I wrote a bash function that turns filenames into title case, then capitalizes acronyms, camera _DSC/_IMG prefixes, etc. It also makes conjunctions lowercase.
The problem is that it is very slow. I ran it on 1000 files as a test, and it took 4m40s to finish. And I have over 1 million files to rename.
The function takes a bunch of sed
replacements out of a file, and runs each of these to convert the needed caps/lowercase after the initial conversion.
Here is the function:
(I can only have BSD/OSX bash so ${a,,}
and sed 's/./\L&/g'
do not work for me...)
IFS=$'\r\n' GLOBIGNORE='*' command eval 'capsarray=($(cat capslist.txt))'
tc () {
capped="$(echo "$1" | tr [[:upper:]] [[:lower:]] | sed "s^_^_ ^g" | sed "s^/^/ ^g" | awk '{for(i=1;i<=NF;i++){ $i=toupper(substr($i,1,1)) substr($i,2) }}1')"

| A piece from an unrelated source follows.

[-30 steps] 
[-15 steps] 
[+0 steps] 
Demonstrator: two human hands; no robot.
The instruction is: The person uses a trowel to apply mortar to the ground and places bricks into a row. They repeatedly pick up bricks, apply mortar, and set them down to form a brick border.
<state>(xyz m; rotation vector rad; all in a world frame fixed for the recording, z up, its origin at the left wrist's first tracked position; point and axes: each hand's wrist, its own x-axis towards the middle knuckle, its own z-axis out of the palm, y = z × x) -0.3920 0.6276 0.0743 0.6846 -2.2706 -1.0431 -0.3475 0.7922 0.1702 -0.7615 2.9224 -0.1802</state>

for d in "${capsarray[@]}"; do
capped2="$(echo "$capped" | sed "s^$d^g")"
capped="$capped2"
done
capped3="$(echo "$capped" | sed "s^_ ^_^g" | sed "s^/ ^/^g")"
echo "$capped3"
}
and here is part of capslist.txt
:
A ^a
W ^w
With ^with
The ^the
Is ^is
Of ^of
And ^and
Or ^or
But ^but
To ^to
In ^in
By ^by
Dsc^DSC
Img^IMG
_Mg^_MG
\(_[0-9][0-9]\)c^\1C
\(_[0-9][0-9]\)s^\1S
\(_[0-9][0-9]\)a^\1A
_Dji^_DJI
Dji_^DJI_
Img_^IMG_
_Kis\([0-9][0-9]\)^_KIS\1
Dk ^DK
Uk ^UK
Eu ^EU
etc...
There are a lot of entries in this list and i need to add even more for it to be complete.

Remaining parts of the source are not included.